THE PROBLEM:
Where in the data below does the word "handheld" appear? Copy every line that has it.

THE DATA:
····················
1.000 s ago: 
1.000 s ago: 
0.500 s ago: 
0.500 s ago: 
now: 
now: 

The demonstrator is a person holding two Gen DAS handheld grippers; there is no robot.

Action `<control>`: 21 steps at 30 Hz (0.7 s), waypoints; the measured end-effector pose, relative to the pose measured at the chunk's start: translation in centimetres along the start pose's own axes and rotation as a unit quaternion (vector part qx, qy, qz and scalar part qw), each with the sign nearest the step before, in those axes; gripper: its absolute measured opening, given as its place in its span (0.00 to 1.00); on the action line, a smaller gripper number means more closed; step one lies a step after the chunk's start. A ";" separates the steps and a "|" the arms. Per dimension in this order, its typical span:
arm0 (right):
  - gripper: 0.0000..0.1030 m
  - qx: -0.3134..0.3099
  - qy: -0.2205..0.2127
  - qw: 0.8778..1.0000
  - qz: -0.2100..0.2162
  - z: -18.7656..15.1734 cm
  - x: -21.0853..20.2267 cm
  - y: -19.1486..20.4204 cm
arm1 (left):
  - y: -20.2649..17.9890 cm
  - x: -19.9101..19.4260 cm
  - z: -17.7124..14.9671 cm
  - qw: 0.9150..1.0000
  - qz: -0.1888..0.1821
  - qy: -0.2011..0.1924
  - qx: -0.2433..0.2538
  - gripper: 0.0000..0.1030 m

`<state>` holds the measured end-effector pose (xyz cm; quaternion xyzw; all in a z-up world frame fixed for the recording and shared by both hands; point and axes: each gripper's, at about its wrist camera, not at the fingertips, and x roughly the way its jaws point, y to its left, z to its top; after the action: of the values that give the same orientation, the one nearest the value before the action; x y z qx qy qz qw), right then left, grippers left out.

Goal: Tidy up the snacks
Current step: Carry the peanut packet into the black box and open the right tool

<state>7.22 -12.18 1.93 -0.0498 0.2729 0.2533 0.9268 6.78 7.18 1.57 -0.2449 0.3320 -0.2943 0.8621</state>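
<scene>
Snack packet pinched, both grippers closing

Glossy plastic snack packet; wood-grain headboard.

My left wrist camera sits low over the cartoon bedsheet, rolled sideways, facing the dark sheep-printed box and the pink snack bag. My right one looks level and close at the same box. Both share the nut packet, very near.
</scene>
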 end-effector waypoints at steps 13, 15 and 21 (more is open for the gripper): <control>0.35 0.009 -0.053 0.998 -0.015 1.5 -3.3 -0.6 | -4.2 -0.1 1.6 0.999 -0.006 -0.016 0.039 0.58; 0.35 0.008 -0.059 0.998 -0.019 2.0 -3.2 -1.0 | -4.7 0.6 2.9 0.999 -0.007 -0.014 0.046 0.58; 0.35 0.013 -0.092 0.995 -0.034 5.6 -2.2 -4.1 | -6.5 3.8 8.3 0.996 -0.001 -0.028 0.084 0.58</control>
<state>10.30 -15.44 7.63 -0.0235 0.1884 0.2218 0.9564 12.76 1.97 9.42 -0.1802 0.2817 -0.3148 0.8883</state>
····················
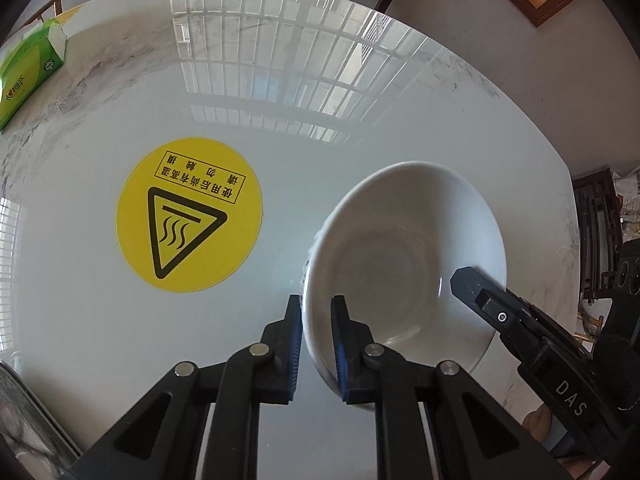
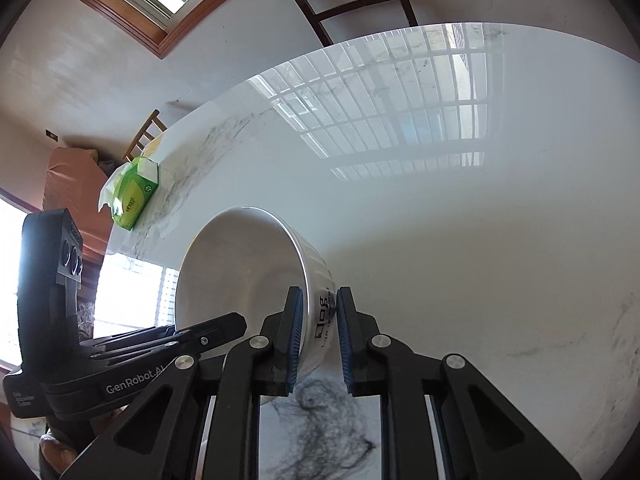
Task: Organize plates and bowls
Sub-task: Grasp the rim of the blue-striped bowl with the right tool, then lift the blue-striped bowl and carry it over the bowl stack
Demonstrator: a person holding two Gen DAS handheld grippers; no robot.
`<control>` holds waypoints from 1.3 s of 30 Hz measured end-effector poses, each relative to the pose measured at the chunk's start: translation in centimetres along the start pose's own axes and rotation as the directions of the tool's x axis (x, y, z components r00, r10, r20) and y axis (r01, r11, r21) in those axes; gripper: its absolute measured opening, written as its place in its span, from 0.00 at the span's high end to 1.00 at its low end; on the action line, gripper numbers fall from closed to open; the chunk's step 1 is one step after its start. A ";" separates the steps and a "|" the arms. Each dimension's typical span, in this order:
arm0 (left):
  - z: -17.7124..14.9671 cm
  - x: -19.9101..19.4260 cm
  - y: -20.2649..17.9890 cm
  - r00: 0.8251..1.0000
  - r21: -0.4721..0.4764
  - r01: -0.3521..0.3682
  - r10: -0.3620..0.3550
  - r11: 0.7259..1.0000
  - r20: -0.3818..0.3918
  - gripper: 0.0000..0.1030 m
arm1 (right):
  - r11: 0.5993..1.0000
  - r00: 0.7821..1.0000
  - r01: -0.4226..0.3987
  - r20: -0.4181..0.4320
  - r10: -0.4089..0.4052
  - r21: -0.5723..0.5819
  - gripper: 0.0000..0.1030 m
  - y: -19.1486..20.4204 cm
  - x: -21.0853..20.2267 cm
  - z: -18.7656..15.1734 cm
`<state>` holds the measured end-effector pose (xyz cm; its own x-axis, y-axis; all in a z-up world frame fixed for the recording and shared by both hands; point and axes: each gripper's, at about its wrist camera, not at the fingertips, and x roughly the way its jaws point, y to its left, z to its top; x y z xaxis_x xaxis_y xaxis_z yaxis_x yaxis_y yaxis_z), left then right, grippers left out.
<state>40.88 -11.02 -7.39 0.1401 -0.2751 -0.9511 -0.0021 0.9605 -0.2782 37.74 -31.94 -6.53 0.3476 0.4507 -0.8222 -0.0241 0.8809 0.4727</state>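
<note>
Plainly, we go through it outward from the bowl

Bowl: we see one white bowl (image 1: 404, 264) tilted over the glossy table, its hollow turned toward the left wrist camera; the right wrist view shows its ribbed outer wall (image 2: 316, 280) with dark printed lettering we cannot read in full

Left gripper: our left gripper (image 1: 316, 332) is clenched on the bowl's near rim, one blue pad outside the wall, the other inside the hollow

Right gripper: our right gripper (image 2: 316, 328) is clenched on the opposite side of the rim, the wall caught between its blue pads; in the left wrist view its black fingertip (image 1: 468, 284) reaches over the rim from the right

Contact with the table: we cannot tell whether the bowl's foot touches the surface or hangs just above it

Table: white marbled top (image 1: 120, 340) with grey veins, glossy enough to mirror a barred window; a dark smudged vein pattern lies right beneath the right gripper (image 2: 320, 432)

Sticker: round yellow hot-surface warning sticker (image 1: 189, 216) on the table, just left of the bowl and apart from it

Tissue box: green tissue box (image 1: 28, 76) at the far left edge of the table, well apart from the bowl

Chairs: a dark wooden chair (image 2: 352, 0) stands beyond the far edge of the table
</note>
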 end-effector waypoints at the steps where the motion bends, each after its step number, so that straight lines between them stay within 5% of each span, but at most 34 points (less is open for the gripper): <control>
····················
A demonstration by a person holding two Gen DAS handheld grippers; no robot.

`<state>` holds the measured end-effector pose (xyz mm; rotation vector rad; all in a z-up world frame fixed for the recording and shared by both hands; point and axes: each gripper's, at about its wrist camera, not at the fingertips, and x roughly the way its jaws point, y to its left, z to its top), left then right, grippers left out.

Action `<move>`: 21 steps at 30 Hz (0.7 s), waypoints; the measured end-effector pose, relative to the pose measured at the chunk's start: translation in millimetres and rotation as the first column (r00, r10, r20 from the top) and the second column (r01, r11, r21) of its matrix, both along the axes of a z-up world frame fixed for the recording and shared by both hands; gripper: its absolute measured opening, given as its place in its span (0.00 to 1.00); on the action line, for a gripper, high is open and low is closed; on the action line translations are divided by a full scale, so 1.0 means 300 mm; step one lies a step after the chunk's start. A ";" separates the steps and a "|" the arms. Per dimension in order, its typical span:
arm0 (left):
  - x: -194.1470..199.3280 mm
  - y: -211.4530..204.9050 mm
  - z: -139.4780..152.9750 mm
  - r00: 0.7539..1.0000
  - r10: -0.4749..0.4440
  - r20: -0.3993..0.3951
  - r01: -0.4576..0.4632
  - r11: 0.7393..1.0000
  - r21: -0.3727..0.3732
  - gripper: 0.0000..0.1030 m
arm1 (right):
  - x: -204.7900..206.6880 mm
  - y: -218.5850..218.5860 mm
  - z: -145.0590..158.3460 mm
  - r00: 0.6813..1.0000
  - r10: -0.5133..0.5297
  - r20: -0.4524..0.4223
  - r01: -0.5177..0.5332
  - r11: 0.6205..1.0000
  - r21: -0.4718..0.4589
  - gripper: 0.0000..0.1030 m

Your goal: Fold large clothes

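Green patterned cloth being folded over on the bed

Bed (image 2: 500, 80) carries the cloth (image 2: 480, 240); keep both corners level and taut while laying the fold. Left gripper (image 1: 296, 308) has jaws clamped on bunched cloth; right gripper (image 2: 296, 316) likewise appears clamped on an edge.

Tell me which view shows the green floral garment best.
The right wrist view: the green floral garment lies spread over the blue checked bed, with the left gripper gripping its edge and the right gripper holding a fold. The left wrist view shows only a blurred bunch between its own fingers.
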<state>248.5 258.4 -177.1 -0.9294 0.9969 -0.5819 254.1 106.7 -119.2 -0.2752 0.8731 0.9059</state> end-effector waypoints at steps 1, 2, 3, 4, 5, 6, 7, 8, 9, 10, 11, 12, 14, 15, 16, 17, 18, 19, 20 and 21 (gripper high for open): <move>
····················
WORKED SOLUTION:
The demonstrator is a person holding two Gen DAS handheld grippers; there is no robot.
Demonstrator: a person holding two Gen DAS handheld grippers; no robot.
A demonstration by a person holding two Gen DAS handheld grippers; no robot.

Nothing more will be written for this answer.